Directions for this task
Word for word, restate every line of the material.

Source data

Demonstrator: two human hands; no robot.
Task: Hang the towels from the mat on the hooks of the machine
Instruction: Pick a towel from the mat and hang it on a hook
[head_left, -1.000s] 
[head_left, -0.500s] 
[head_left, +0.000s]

Final answer
Demonstrator: two human hands; no robot.
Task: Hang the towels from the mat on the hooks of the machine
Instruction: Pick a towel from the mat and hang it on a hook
[head_left, -1.000s] 
[head_left, -0.500s] 
[head_left, +0.000s]

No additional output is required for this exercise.